Зал суда, небольшой, был полупуст, помимо трех судей, двух адвокатов, внука-истца, его матери, доктора медицинских наук, и вдовы-ответчицы, сидели несколько человек из тех, кто с утра от нечего делать или в ожидании собственных разбирательств и решений заходят в любой зал, чтобы разнообразить или убить несколько томительных часов. И я подумал, что если бы сейчас в этом зале разбиралось дело об убийстве, то, наверное, было бы менее страшно, потому что перед нами в эти минуты было не дело об убийстве, а само убийство, оно не разбиралось, не исследовалось, а совершалось — неотвратимо, с жестокостью, не становившейся менее дикой оттого, что оно выступало, казалось бы, в комических формах. И убивали не одного человека, а целую семью, нанося неотразимый удар в самый, как говорят медики, жизненно важный орган — в ЧЕСТЬ СЕМЬИ.
Мы сегодня мало говорим, да и думаем о чести семьи. Может быть, потому, что резко изменилась структура семьи, она стала иной — с одним или двумя «измерениями» (поколениями), а не с тремя-четырьмя, как раньше. А может быть, из-за обилия разводов, ибо честь, как известно, с седых веков одна, но для этого и семья должна быть одна, одна-единственная.
Наблюдая за решением имущественных конфликтов в суде, думаешь иногда: генеалогическое древо распилено и уложено в портативные, удобные для перевозки поленницы, мы обогреваем ими разные дома, в которых мы живем с разными людьми.
Само это сочетание — честь семьи — кажется сегодня анахронизмом. Лишь легендарные истории и великие трагедии напоминают нам, что было время, когда ради чести семьи шли на казнь, умирали на поединке.
Иногда мне казалось, что в маленький зал народного суда, где разбиралось это дело, входит ТЕНЬ ОТЦА… Входит она скромно и тихо и, как гениально отметил Шекспир, говоря о тени отца Гамлета, «не с гневом, а скорбью в лице».
Кстати, странный этот шекспировский образ, у которого вроде бы и лица-то нет, а есть лишь скорбь в лице, — образ этот с давних лет казался мне одним из самых обаятельных у Шекспира.

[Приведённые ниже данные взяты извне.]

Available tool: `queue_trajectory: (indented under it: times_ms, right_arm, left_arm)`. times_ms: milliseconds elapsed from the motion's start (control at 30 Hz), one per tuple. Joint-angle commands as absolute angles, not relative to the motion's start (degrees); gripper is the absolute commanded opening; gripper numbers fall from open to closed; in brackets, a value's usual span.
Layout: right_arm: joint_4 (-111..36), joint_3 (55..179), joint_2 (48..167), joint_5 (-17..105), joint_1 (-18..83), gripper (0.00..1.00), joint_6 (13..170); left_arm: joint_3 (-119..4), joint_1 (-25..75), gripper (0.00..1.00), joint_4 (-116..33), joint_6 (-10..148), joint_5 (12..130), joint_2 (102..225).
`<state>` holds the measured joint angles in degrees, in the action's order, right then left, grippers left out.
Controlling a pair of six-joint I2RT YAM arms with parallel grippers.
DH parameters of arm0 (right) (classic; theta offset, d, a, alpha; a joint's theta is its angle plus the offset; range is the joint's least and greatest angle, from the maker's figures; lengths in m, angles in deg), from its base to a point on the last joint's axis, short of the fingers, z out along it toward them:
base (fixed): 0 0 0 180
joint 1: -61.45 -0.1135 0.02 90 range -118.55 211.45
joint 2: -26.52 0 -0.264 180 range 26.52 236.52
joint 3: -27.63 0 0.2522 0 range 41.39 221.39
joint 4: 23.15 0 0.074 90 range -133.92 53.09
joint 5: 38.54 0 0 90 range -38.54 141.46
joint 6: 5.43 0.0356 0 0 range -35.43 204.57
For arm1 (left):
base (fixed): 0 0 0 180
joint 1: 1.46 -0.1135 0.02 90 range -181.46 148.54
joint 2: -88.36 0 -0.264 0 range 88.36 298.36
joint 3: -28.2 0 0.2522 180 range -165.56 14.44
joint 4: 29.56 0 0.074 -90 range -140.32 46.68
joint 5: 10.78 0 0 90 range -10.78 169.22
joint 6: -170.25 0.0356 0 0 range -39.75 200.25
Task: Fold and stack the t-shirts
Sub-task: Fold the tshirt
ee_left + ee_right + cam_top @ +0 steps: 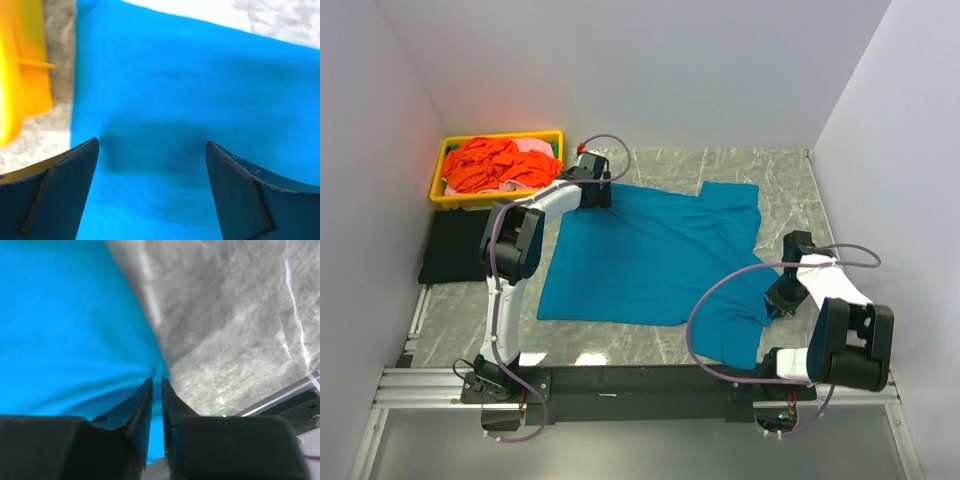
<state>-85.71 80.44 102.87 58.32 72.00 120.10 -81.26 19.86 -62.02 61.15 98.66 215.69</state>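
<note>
grey marbled tabletop (720, 165) is filling the white-walled booth, and a large teal-blue cloth t-shirt (640, 260) is lying spread across the middle of the overhead frame, its lower right part rumpled. the left gripper (597, 190) is hanging over the shirt's upper left corner with its fingers wide apart, gripping nothing. it is sitting just beside the yellow plastic tray (445, 155) in the upper left, where crumpled orange-red shirts (490, 165) are sitting in a heap. a flat black cloth (450, 255), likely a folded shirt, is lying at centre left. the right gripper (782, 298) is pinching the teal edge at the lower right, fingers pressed together on the fabric. i'd say the flattening before the first fold is going on. next, the left fingers need to be closing on that corner so both arms can pull the cloth taut.
</note>
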Motion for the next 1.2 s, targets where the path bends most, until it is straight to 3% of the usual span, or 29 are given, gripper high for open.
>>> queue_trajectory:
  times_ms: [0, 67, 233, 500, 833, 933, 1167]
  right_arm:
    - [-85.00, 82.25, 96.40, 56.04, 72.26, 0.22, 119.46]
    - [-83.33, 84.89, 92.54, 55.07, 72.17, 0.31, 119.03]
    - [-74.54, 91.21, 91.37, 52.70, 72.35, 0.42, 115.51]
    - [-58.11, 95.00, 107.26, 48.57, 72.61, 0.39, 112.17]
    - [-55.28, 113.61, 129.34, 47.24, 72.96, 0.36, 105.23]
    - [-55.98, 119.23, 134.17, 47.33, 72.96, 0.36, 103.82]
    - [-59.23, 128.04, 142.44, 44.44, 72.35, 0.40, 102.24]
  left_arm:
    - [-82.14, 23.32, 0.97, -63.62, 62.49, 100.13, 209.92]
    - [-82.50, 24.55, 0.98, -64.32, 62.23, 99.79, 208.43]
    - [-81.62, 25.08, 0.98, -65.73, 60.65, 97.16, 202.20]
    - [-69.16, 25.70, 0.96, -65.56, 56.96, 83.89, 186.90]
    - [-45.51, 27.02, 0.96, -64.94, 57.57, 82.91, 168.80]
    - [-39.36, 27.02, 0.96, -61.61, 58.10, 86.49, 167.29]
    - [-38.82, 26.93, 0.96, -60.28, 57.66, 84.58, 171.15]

Оттого, что он появляется обычно в блеске и громе театральных эффектов, не замечаешь его две истиннейшие черты деликатность и человечность. Будучи духом и, как любой дух, вездесущим, он мог, конечно, появиться перед любимым сыном непосредственно — стоило лишь захотеть. Почему же, смущая покой стражников, ходит он неприкаянно по ночному царству-государству? А он хочет, чтобы стражники о нем Гамлету рассказали и сам Гамлет пошел навстречу ему, решив, что это ему, Гамлету, нужно. Тень отца не может напомнить о себе в создавшихся условиях мягче и деликатней, чем делает эта. А его к Гамлету обращенная мольба — быть человечней с матерью, когда сын забывает о человечности, чувствуя, что теряет веру в человека!

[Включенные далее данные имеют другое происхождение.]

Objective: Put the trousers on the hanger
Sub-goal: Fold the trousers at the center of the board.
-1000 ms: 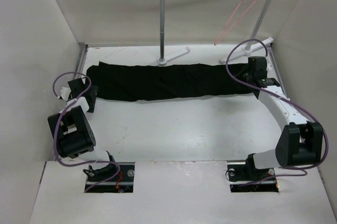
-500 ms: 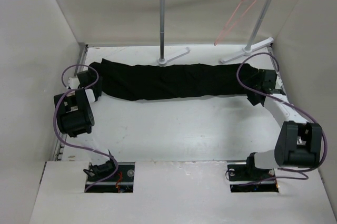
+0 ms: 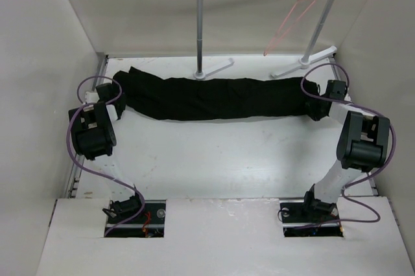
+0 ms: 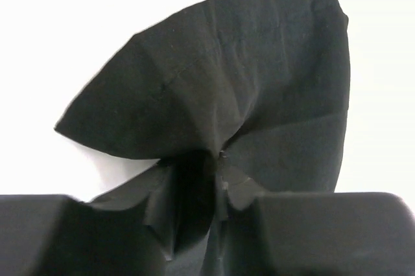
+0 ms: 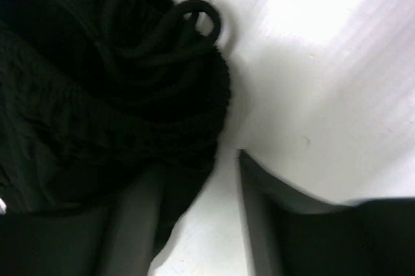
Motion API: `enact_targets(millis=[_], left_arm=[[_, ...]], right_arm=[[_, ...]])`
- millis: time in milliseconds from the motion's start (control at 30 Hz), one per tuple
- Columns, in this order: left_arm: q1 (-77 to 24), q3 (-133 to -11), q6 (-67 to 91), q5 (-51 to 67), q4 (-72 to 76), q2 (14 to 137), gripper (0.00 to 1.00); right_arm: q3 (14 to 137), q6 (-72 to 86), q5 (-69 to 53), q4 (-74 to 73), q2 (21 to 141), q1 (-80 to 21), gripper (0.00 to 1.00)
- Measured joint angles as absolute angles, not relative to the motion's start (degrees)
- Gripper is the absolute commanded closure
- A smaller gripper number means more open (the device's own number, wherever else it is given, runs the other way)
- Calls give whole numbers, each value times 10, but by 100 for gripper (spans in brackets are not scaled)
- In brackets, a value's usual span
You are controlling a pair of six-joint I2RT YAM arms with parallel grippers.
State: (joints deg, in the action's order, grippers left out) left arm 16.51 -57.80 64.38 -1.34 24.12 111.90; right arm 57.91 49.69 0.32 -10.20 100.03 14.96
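Pinches the left end of the trousers (image 3: pixel 214 98) in the left tool (image 3: pixel 115 92), jaws closed tight on a gathered fold of black cloth; sets the right tool (image 3: pixel 314 104) at the opposite end, against the bunched waistband and its coiled drawstring (image 5: pixel 162 23); holds those jaws moderately apart, one finger over the cloth edge, the other on bare white surface (image 3: pixel 227 159), nothing clamped between them; has the trousers lying long and flat across the far part of the surface, left to right, just in front of the feet of the rail stand (image 3: pixel 201 23); shows the hanger (image 3: pixel 292 20) hooked on the top bar near its right end, hanging tilted, well apart from the trousers and both tools.
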Motion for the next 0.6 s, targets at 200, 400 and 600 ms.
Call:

Мне со школьных лет казалось странным, что единственное действующее лицо, взывающее к человеколюбию в этой трагедии, не живое, а мертвое — тень отца.

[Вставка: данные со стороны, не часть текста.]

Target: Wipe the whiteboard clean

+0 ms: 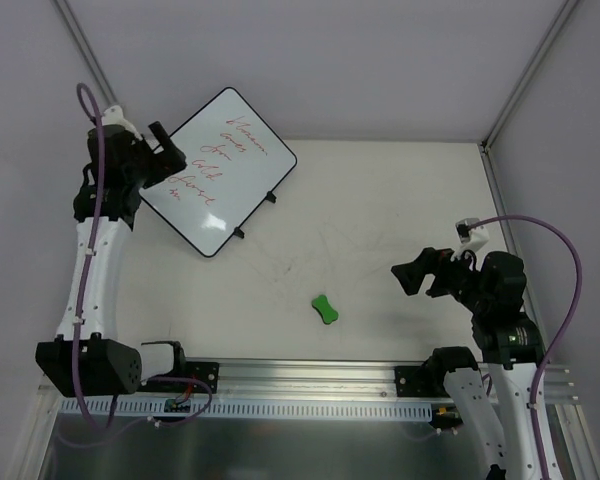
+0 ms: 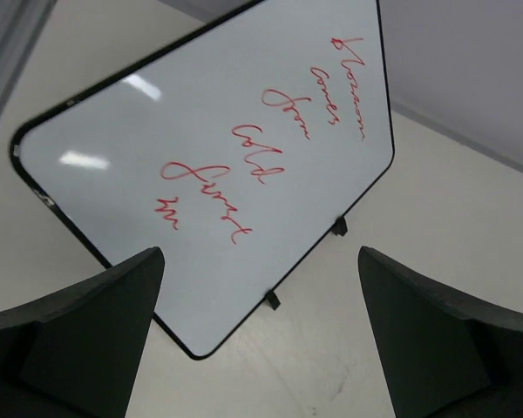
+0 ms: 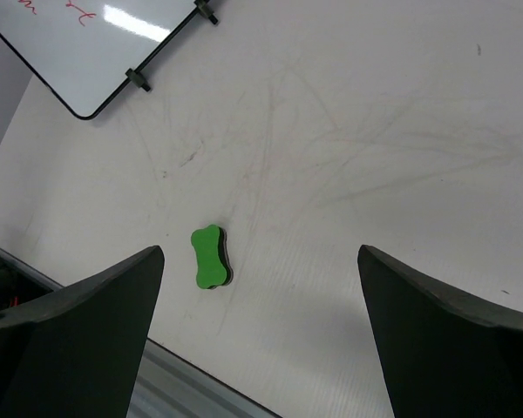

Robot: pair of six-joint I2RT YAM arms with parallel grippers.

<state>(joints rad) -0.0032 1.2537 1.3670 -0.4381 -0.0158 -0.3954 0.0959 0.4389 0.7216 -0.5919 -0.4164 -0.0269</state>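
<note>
Top external view: whiteboard sits far left on the table, red handwriting intact. Left gripper at its left edge, jaws apart, empty; right gripper likewise. Green eraser near centre. Risk: unheld board may slide under wiping. Writing illegible; left edge hidden

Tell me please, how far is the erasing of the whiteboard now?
Nothing looks done: red writing covers the whiteboard. Nothing is in hand: left gripper and right gripper are open and empty. Left: fetch the green eraser lying on the table, then wipe.
</note>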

Небольшое шекспировское отступление понадобилось мне, чтобы объяснить, как я узнал в небольшом зале районного суда тень отца. По скромности, миролюбию в облике и по скорби в лице, которая не оставляла места для гнева. Я подошел во время перерыва, сел, мы заговорили… Надеюсь, читатель поймет меня и извинит фантасмагорию — в ничтожных дозах — в этом достаточно фантасмагорическом деле, истолку я ее не как любовь автора к мистике, а как попытку исследовать необычную историю всеми, даже и не совсем обычными, литературными методами.